Conversely, smaller products, which depend heavily on crafting costs, incur a greater reduction in value, potentially losing 15-25% of their initial value.
However, exceptionally large diamonds – which often "discourage buyers" (are niche) and are harder to trade – are subject to stricter control by PNJ. For diamonds from over 8,6 mm to 10 mm, the buyback rate depends on the period of ownership. Within the first one year, PNJ buys back 93% of the value, but if purchased over one year ago, the rate drops to 90%.
Specifically, PNJ does not buy back diamonds over 10 mm. Customers owning stones of this size cannot resell them to the system.
Furthermore, customers upgrading to a higher-value product always receive a rate 2-10% higher than simply selling their item. The system consistently applies preferential pricing policies to encourage customers to continue shopping within its network.

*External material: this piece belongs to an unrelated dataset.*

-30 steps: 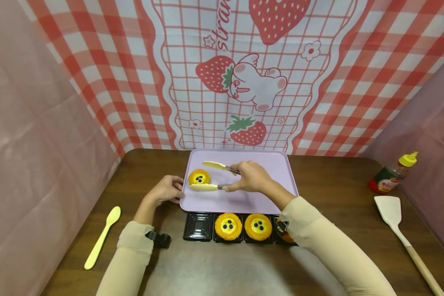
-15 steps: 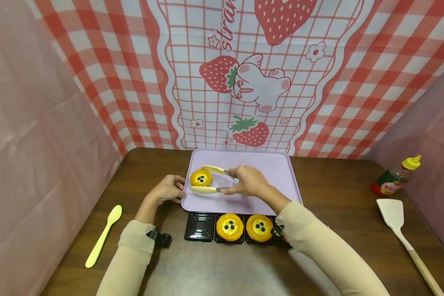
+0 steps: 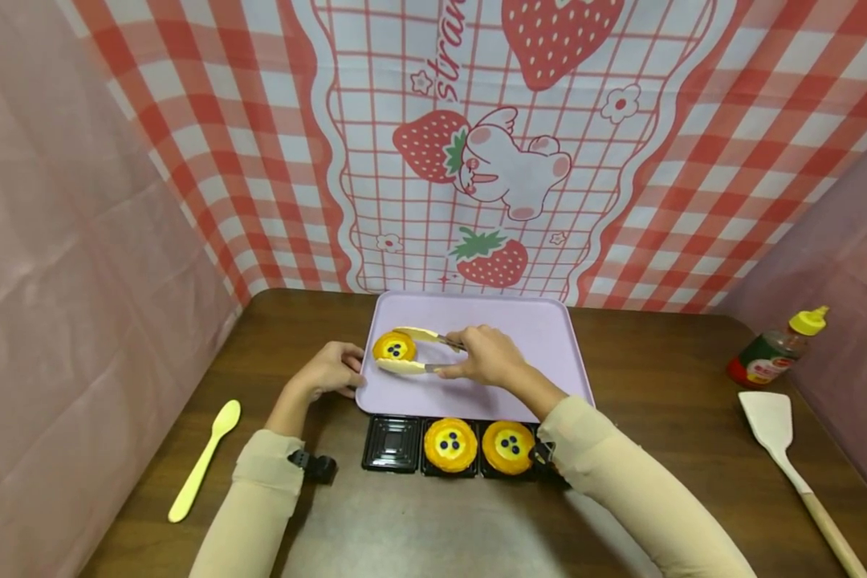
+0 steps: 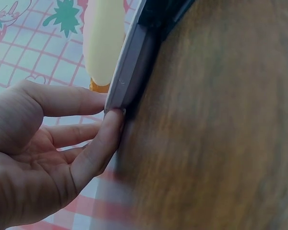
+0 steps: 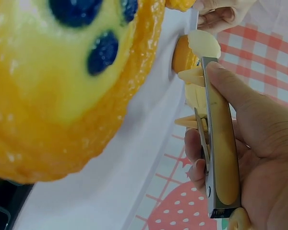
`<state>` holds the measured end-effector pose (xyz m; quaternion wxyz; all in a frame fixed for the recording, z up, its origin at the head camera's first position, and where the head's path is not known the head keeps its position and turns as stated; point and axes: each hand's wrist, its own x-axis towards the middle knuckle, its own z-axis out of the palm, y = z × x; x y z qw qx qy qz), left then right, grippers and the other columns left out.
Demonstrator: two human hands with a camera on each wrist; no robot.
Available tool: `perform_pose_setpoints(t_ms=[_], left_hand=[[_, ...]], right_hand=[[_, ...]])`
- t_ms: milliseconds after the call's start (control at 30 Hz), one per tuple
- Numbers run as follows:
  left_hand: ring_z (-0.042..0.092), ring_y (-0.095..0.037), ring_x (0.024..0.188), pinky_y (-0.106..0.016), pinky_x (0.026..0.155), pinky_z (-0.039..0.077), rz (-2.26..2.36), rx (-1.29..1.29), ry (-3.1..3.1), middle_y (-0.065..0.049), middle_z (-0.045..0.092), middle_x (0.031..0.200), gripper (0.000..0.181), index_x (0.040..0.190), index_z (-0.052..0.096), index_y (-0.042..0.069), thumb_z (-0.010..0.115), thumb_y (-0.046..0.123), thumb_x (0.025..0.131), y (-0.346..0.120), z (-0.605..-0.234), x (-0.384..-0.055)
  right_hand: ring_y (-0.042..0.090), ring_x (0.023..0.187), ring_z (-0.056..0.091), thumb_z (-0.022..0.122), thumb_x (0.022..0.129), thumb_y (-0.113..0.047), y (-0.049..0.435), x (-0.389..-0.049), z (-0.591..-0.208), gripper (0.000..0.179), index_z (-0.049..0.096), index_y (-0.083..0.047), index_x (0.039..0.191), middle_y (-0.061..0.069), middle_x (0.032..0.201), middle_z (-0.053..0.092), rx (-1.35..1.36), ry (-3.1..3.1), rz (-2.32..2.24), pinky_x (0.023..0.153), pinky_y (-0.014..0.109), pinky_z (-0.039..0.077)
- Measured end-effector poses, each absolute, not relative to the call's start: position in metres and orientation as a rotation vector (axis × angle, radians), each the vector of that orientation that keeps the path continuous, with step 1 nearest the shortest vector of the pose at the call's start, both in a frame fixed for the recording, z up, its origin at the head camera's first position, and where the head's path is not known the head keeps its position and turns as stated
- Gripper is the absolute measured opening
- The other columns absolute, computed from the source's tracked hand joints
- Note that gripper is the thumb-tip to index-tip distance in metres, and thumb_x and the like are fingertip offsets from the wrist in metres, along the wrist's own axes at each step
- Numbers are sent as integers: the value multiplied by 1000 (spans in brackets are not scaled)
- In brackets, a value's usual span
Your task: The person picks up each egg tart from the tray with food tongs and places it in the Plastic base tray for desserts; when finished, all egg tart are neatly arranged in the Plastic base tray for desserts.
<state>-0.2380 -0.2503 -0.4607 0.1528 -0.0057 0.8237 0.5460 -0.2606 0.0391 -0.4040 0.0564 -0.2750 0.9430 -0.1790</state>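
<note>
My right hand [image 3: 493,356] grips metal tongs with cream tips [image 3: 403,367]. In the head view, the tips lie on either side of a blueberry-topped egg tart [image 3: 390,347], at the left end of a lilac tray [image 3: 509,321]. The right wrist view shows fingers and thumb wrapped round the tongs' handle [image 5: 223,148]. At the tray's left edge, my left hand [image 3: 330,369] pinches the rim. Its thumb and forefinger meet on the rim [image 4: 127,72] in the left wrist view. The right forearm hides part of the row of black boxes.
Before the tray stands a row of black plastic boxes; the leftmost [image 3: 391,443] shows its ridged bottom, and two tarts [image 3: 451,461] [image 3: 507,463] sit in others. A yellow spoon [image 3: 205,457] lies left. At right are a sauce bottle [image 3: 773,353] and a white spatula [image 3: 769,421].
The tongs' tips have drawn closer together around the tart on the tray. My left hand has stayed on the tray's edge. The head view has shifted slightly.
</note>
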Motion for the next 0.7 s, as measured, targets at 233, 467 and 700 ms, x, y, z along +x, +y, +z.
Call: perform_pose_setpoints(t_ms=[233,467,700], left_hand=[[60,-25,73,-39,60,62,1536,-27,2387,-22,55,95,52,125,50,-16,69,-13,76,-249,-459,-236],[61,-24,72,-39,60,62,1557,-15,2380,-21,56,93,53,124,50,-17,69,-13,75,-250,-462,-235],[61,-25,72,-39,60,62,1526,-21,2404,-22,56,93,53,124,52,-15,72,-12,75,-250,-461,-238]], right_hand=[[19,85,64,82,78,-46,44,-261,-399,69,65,-5,130,10,121,69,-868,2862,-563,76,36,56],[26,99,68,81,78,-49,57,-251,-380,71,65,-4,130,10,117,70,-952,2868,-550,83,41,57],[25,103,67,80,79,-49,78,-233,-361,70,64,-6,131,9,118,70,-1028,2879,-583,83,42,57]])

Below is a table for reference on PNJ's buyback rates for loose diamonds.
Below is a table for reference on PNJ's buyback rates for diamond-set jewelry.
Speaking to VnExpress, Nguyen Thi Thu Huong, a financial advisor at FIDT, suggested that before assessing the rationality of selling diamonds, investors must answer a crucial question: Are we selling due to a genuine financial need or due to herd mentality?
Selling to restructure a portfolio, secure profits, or shift towards a pre-planned financial goal is a completely rational decision. However, if the reason stems from concerns about continued price fluctuations or observing many others selling diamonds and wanting to "exit the market," the expert advises investors to remain calmer.
"Investment history shows that decisions based on the herd effect often cause investors to miss opportunities or sell assets at suboptimal times," Huong stated.
According to the expert, investors should also note that the current diamond market is highly segmented. Natural diamonds with international certification, high quality, and large sizes still tend to retain their value well. Conversely, smaller diamonds, especially lab-grown diamonds, face significant price depreciation due to an increasingly abundant supply.